## Task directions
Take the listing that follows and copy it precisely.

## Data provided
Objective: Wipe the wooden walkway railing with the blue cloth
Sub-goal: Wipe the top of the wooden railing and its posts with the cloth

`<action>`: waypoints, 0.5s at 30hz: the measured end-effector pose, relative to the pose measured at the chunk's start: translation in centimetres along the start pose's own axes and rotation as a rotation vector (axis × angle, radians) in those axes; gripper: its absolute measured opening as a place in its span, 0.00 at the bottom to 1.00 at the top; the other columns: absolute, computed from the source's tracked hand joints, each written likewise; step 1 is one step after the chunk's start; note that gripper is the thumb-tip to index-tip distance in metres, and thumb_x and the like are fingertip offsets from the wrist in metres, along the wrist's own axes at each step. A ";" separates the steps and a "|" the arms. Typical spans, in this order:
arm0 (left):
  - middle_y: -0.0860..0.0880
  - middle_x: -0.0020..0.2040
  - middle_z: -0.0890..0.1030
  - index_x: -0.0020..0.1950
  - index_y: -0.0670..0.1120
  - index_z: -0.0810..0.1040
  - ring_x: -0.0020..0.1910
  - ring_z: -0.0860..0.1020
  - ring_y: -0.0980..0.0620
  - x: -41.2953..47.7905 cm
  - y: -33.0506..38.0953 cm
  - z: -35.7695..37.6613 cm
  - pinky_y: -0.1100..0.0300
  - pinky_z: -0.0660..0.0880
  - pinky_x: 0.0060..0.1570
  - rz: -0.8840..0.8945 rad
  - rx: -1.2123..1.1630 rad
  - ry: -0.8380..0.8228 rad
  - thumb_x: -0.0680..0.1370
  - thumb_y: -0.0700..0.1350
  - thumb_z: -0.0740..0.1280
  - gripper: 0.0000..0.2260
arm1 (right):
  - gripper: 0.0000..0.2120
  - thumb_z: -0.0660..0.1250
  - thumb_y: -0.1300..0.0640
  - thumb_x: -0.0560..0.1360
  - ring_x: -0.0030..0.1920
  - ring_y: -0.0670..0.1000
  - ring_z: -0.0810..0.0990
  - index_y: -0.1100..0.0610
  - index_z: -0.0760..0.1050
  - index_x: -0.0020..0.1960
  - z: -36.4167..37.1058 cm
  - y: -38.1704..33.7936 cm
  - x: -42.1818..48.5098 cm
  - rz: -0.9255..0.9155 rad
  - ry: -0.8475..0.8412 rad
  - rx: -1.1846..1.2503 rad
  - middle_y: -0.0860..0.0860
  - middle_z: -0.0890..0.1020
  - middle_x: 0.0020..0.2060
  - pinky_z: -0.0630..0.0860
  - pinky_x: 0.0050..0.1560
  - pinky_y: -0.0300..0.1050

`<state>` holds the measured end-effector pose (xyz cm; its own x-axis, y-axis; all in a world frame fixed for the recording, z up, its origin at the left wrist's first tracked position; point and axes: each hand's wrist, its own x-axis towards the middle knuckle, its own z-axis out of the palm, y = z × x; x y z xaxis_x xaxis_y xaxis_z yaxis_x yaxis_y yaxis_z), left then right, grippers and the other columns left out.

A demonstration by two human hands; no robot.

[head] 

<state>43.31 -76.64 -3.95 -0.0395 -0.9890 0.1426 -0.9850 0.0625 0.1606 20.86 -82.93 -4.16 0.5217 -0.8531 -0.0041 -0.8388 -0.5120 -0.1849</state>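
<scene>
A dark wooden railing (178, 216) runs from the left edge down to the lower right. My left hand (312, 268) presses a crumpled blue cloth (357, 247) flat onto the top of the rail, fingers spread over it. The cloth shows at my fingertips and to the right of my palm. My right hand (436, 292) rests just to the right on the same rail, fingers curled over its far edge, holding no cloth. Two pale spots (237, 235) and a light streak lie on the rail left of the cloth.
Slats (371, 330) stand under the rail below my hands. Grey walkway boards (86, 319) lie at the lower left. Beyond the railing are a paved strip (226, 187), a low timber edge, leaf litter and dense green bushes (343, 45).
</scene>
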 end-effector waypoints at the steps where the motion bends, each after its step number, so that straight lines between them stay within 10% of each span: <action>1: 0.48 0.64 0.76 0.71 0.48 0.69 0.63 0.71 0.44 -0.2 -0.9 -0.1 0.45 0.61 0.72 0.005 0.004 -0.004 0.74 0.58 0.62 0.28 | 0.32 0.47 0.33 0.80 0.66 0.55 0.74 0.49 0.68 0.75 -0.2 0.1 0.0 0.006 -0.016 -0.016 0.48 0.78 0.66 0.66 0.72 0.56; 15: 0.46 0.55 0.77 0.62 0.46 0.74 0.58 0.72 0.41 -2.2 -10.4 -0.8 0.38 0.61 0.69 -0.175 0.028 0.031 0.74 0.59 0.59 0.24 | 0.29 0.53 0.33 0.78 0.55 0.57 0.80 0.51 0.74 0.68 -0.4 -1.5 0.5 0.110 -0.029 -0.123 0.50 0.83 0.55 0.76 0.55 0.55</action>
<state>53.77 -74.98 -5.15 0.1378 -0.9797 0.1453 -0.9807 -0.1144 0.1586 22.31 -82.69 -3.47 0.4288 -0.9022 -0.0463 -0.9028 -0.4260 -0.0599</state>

## Task output
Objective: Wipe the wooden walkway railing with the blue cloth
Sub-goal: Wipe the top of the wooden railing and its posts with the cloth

`<action>`: waypoints, 0.5s at 30hz: the measured end-effector pose, relative to the pose measured at the chunk's start: translation in centimetres along the start pose's own axes and rotation as a rotation vector (axis × angle, radians) in those axes; gripper: its absolute measured opening as a place in its span, 0.00 at the bottom to 1.00 at the top; the other columns: absolute, computed from the source's tracked hand joints, each written likewise; step 1 is one step after the chunk's start; note that gripper is the thumb-tip to index-tip distance in metres, and thumb_x and the like are fingertip offsets from the wrist in metres, along the wrist's own axes at each step. A ";" separates the steps and a "|" the arms. Typical spans, in this order:
arm0 (left):
  - middle_y: -0.0860..0.0880
  - middle_x: -0.0020..0.2040
  - middle_z: -0.0890..0.1030
  - index_x: -0.0020..0.1950
  - index_y: -0.0670..0.1120
  - index_z: -0.0810..0.1040
  - ring_x: -0.0020..0.1910
  - ring_z: -0.0860..0.1020
  - ring_y: -0.0980..0.0620
  - x: -41.2953..47.7905 cm
  - y: -33.0506..38.0953 cm
  - z: -35.7695..37.6613 cm
  - pinky_y: -0.1100..0.0300
  - pinky_z: -0.0660..0.0880
  - pinky_x: 0.0060..0.1570
  - rz: -0.8840..0.8945 rad
  - rx: -1.2123..1.1630 rad
  - ry: -0.8380..0.8228 rad
  - thumb_x: -0.0680..0.1370
  - thumb_y: -0.0700..0.1350
  - thumb_z: -0.0740..0.1280
  - gripper: 0.0000..0.2260
arm1 (right):
  - gripper: 0.0000..0.2120
  - thumb_z: -0.0660..0.1250
  - thumb_y: -0.1300..0.0640
  - thumb_x: -0.0560..0.1360
  - ring_x: -0.0030..0.1920
  - ring_y: -0.0670..0.1000
  - ring_z: -0.0810..0.0990
  - index_y: -0.1100..0.0610
  - index_z: -0.0760..0.1050
  - index_x: -0.0020..0.1960
  - z: -36.4167..37.1058 cm
  - y: -38.1704..33.7936 cm
  - x: -42.1818..48.5098 cm
  - rz: -0.9255..0.9155 rad
  - ry: -0.8475..0.8412 rad
  - rx: -1.1846..1.2503 rad
  - middle_y: -0.0860..0.0860
  - middle_z: -0.0890..0.1020
  - middle_x: 0.0020..0.2060
  - pinky_z: -0.0630..0.0860
  - pinky_x: 0.0050..0.1560
  - pinky_y: -0.0300..0.1050

`<state>` holds the measured end-effector pose (xyz cm; its own x-axis, y-axis; all in a world frame fixed for the recording, z up, its origin at the left wrist's first tracked position; point and axes: each hand's wrist, its own x-axis towards the middle knuckle, its own z-axis out of the palm, y = z × x; x y z xaxis_x xaxis_y xaxis_z yaxis_x yaxis_y yaxis_z), left then right, grippers and the other columns left out.

A demonstration by two human hands; no robot.

[head] 

<state>43.31 -76.64 -3.95 -0.0395 -0.9890 0.1426 -0.9850 0.0625 0.1606 20.86 -82.93 -4.16 0.5217 -0.8531 -0.0041 -0.8388 -0.5120 -0.1849</state>
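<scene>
A dark wooden railing (178, 216) runs from the left edge down to the lower right. My left hand (312, 268) presses a crumpled blue cloth (357, 247) flat onto the top of the rail, fingers spread over it. The cloth shows at my fingertips and to the right of my palm. My right hand (436, 292) rests just to the right on the same rail, fingers curled over its far edge, holding no cloth. Two pale spots (237, 235) and a light streak lie on the rail left of the cloth.
Slats (371, 330) stand under the rail below my hands. Grey walkway boards (86, 319) lie at the lower left. Beyond the railing are a paved strip (226, 187), a low timber edge, leaf litter and dense green bushes (343, 45).
</scene>
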 end-effector waypoints at the steps where the motion bends, each after its step number, so that straight lines between them stay within 10% of each span: <action>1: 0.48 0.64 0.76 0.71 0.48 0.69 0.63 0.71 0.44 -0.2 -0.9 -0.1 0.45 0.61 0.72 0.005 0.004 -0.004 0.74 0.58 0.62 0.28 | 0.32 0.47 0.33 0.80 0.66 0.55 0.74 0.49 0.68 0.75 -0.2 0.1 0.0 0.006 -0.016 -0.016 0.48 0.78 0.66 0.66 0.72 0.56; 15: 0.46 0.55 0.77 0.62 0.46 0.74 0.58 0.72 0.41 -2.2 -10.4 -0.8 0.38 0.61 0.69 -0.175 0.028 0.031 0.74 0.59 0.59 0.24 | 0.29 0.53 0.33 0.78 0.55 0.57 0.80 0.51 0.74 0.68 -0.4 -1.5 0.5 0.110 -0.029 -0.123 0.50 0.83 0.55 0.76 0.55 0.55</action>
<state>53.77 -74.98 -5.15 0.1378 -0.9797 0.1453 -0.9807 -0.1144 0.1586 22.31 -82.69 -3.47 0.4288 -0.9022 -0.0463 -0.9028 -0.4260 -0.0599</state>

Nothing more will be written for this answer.